12 If the $12,000 paid to the applicant’s wife formed part of the applicant’s remuneration then it is clear that the Commission did not have jurisdiction. Imex claimed that the amount paid to the applicant’s wife did form part of the applicant’s remuneration. Imex claimed that in early 2001 the applicant was promoted to the position of National Sales Manager. In that position he could have expected a significant pay increase. In February and March, 2001 when Imex and the applicant re-negotiated his employment arrangements they agreed that $12,000 of the salary otherwise payable to the applicant would be paid to his wife (who was also to take up employment with Imex in April, 2001) so as to enable the applicant to represent to the Commissioner of Taxation that his income was $12,000 less than it otherwise would have been. The applicant, on the other hand, claimed that the arrangement was a proper commercial arrangement which properly reflected the conditions upon which the applicant and his wife were prepared to be employed by Imex.

13 What occurred during the re-negotiation of the applicant’s employment contract was explored in the evidence before the Commission in September 2003. Mr Rogers (who carried on the negotiations on behalf of Imex) gave evidence that:

‘In April of 2001, Mr Oliveri's wife commenced with the business, on a part time basis, and prior to her commencing, we had some discussions about ways of maximising benefit for Mr Oliveri. It was agreed an amount of $12,000 per month would be transferred from his salary to Mrs Oliveri's salary, on top of the figure she was to be paid in any case.

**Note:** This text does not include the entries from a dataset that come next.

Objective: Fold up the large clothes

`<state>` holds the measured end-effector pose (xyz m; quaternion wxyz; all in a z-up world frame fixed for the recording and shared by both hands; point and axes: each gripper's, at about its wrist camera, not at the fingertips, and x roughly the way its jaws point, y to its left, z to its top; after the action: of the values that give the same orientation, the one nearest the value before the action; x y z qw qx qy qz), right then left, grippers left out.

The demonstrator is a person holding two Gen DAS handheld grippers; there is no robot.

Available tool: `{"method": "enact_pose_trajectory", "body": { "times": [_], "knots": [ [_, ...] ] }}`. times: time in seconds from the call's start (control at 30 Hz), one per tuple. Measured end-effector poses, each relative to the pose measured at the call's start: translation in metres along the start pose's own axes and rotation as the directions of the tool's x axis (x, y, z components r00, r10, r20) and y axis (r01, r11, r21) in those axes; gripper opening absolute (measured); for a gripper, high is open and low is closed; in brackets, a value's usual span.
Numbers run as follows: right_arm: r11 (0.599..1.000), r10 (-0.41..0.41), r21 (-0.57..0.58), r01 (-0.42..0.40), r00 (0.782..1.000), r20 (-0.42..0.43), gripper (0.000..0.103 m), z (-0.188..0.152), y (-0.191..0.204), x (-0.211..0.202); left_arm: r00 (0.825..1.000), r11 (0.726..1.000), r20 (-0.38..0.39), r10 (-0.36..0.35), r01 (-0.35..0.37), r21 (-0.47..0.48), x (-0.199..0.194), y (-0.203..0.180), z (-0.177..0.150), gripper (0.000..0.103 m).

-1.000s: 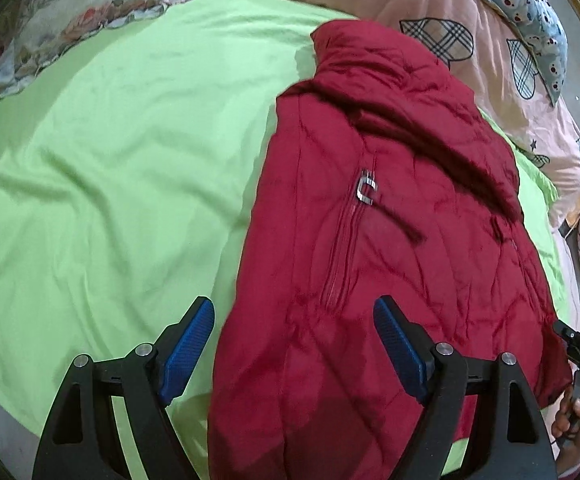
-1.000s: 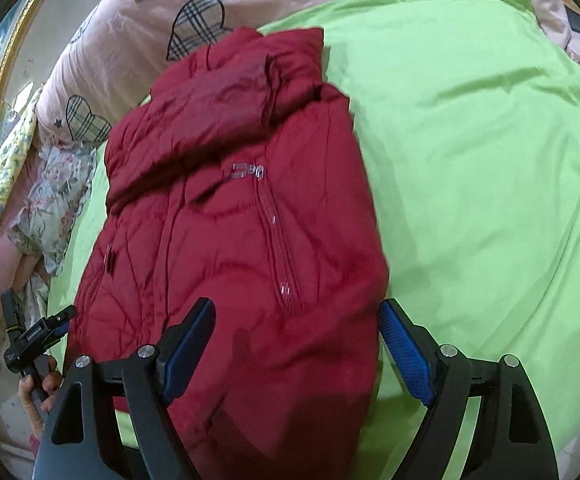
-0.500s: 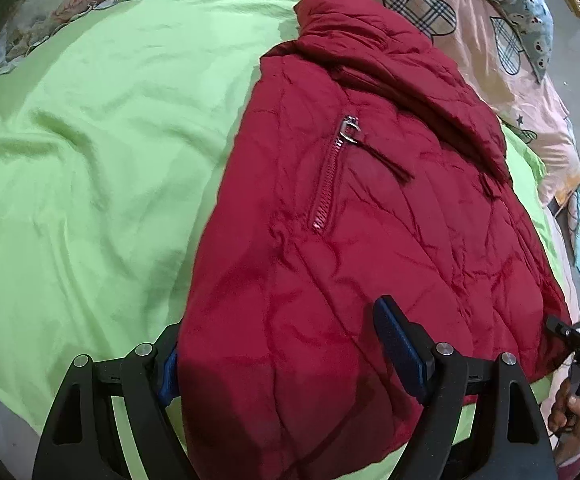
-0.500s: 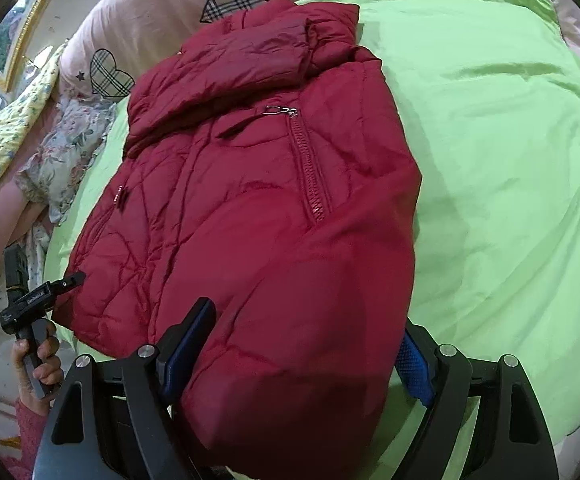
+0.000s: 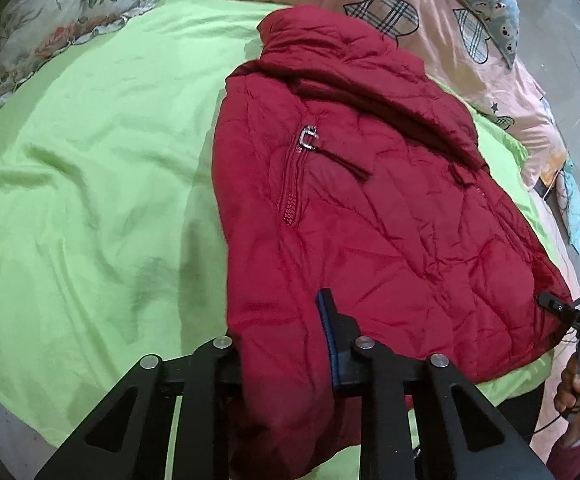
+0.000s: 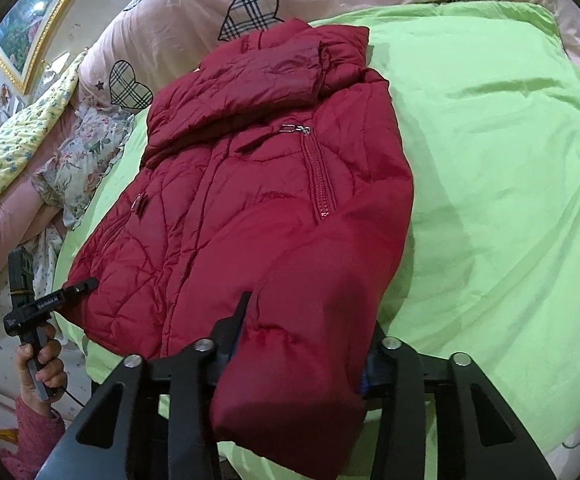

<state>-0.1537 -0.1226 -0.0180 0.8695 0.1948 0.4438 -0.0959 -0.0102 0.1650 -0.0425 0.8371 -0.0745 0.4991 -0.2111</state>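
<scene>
Left wrist view: the red padded jacket (image 5: 370, 208) is lying on the lime green sheet (image 5: 89, 200), collar pointing away toward the pink duvet (image 5: 442, 4) with checked hearts.
Left gripper (image 5: 285, 344): its jaws are closing on the jacket's near hem corner; red fabric is bunching between them and hiding the left finger, while the blue pad (image 5: 328, 332) of the other finger is pressing into the cloth.
Right wrist view: the same jacket (image 6: 257, 208) is filling the middle, a sleeve folded across its chest below the collar.
Right gripper (image 6: 302, 352): its jaws are closing on the other near hem corner, a thick roll of fabric sitting between the fingers and spilling over them toward the camera.
Jacket edges: the near hem is lying at the bed's near edge; one long side is running beside the duvet and the floral cloth (image 6: 85, 156).
Open room: a broad stretch of green sheet is spreading beside the jacket's other long side.
Far edge: the floral pillow (image 5: 61, 20) is resting at the sheet's far corner in the left view.
Hands: each view is showing the person's other hand (image 6: 41, 364) gripping its tool handle at the frame's side.
</scene>
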Motion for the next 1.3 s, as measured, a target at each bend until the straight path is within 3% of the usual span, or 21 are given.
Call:
{"method": "enact_pose_trajectory", "body": {
  "times": [0.3,0.57,0.83,1.1,1.3],
  "knots": [
    [0.998,0.070,-0.010,-0.070,0.997,0.011,0.032,-0.005,-0.007,-0.014,1.000,0.999,0.016,-0.021,0.020,0.042,-0.021,-0.001,-0.005,0.018],
    [0.984,0.179,-0.013,-0.178,0.983,0.050,0.029,0.002,-0.014,-0.035,0.996,0.993,0.055,-0.076,0.070,0.093,-0.056,-0.002,-0.007,0.016],
    [0.953,0.299,0.008,-0.304,0.941,0.160,0.027,0.032,-0.020,-0.051,0.979,0.989,0.149,-0.140,0.130,0.074,-0.082,0.012,0.023,0.015],
    [0.958,0.285,-0.043,-0.284,0.922,0.263,0.026,0.071,-0.007,-0.055,0.957,0.990,0.263,-0.125,0.104,0.093,-0.094,0.001,0.056,0.015],
    [0.967,0.255,-0.085,-0.240,0.908,0.333,0.026,0.093,0.005,-0.055,0.949,0.992,0.297,-0.106,0.078,0.104,-0.087,-0.011,0.065,0.015]
  ]
}}
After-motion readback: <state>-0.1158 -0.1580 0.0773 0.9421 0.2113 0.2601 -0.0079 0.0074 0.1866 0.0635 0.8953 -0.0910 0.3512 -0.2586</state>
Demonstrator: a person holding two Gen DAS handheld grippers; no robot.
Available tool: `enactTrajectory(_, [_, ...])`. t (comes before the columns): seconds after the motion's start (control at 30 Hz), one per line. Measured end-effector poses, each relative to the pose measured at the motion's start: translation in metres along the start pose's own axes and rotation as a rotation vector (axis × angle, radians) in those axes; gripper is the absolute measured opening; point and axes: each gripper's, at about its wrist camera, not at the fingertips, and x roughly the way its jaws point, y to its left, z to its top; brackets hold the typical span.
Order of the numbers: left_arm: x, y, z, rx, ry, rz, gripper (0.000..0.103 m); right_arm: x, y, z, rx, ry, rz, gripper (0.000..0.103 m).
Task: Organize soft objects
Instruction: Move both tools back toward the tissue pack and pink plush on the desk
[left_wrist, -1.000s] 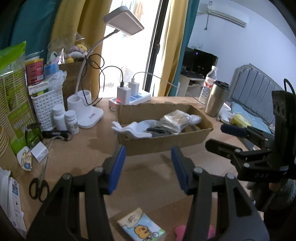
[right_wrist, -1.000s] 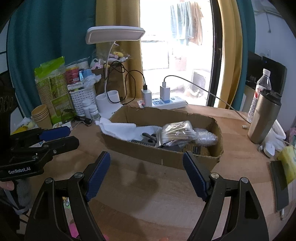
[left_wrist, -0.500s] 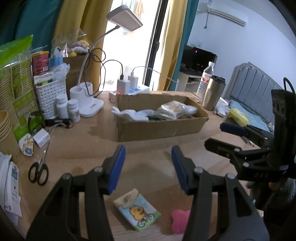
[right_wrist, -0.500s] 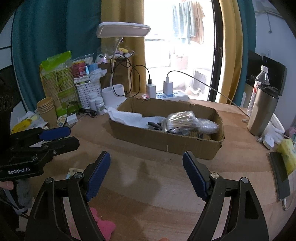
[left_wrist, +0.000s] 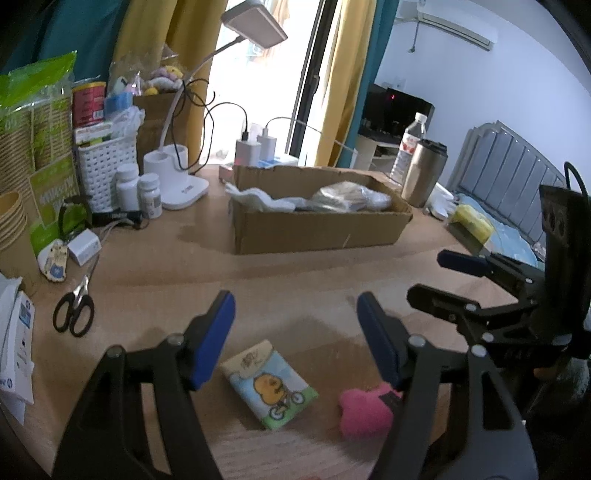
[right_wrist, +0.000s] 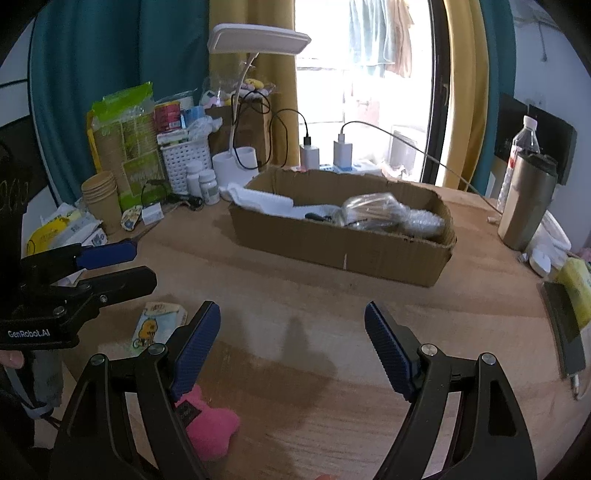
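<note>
A tissue pack with a cartoon duck lies on the wooden table, just below and between my left gripper's fingers. My left gripper hangs above it, its jaws opening with nothing between them. A pink plush lies to the pack's right, partly under the right finger. In the right wrist view the plush sits behind the left finger of my right gripper, which is open and holds nothing. The tissue pack lies left of it. A cardboard box farther back holds a white cloth and plastic-wrapped items.
Scissors lie at the left. Pill bottles, a white basket, a lamp base, paper cups and chargers crowd the back left. A steel tumbler and a water bottle stand at the right.
Both grippers have pulled back from the box and sunk toward the table. The tissue pack and pink plush came fully into view. The left jaws have spread wider.
</note>
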Motion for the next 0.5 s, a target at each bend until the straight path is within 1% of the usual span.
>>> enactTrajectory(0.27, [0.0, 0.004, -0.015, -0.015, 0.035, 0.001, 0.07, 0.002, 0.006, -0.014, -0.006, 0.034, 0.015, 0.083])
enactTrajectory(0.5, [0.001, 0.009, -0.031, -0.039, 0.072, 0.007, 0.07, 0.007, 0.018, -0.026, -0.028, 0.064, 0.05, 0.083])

... As at the time of commencement of Mrs Oliveri in April 2001, her annual salary was 16,200 a year, plus 12,000 which she was paid from Mr Oliveri's package.’

14 In his cross examination Mr Rogers said:

‘MR HARRIS: Now, to go to the background of the income splitting that you referred to, when Mrs Oliveri was first employed by the company were there discussions with Mr Oliveri about salary?

MR ROGERS: There were discussions preceding her employment in about January, February, March 2001.

MR HARRIS: And who took part in those discussions.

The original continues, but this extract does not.